In her quest to transform the known into something curious and unexpected, Los Angeles-based artist Lynn Aldrich makes a habit of scouring hardware stores such as Home Depot for materials she re-fabricates into colorful new constructions reflecting playfully on domestic architecture.

“By making these sorts of archaic physical objects that one has to walk around in reality and be near to experience,” says Aldrich, “I’m attempting to call attention to your physicality in a world that is more and more in a cloud of information.” Out of Ink, In the Dark might at first glance be mistaken for an assemblage of pads of the digital era, instruments of that very cloud. Instead, it’s a classic Aldrich “object,” as sly as it is seductive. Made of old-school ink pads, the piece sold the same day we caught up with the artist while she was installing a two-decade retrospective exhibition of her work, Lynn Aldrich: Un/Common Objects, on view through January 2014 at the Alyce de Roulet Williamson Gallery. The San Francisco gallery where Out of Ink was on display called to tell her that an East Coast collector had just purchased it.

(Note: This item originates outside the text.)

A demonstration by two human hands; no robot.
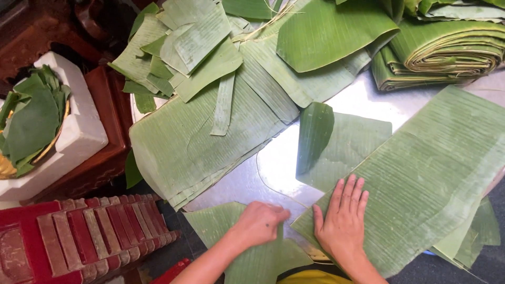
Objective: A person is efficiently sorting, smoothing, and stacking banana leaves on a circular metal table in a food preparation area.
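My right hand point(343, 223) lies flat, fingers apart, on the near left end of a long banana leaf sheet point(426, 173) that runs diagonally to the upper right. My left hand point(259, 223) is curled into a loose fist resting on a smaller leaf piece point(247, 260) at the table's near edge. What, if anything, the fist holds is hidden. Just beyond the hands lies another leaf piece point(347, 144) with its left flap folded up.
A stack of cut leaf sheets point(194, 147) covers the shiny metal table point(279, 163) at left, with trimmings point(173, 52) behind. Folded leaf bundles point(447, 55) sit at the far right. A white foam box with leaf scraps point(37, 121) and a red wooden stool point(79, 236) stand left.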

The exhibition opens Friday, October 11 in celebration of ArtNight Pasadena. The opening night reception on Thursday, October 17, from 7 to 9 p.m., is free and open to the public. RSVP by sending a note to events@artcenter.edu.

Guest co-curators of Un/Common Objects are Christina Valentine, faculty member at Art Center College of Design and G. James Daichendt, Ed.D. associate dean and professor of art history at Azusa Pacific University.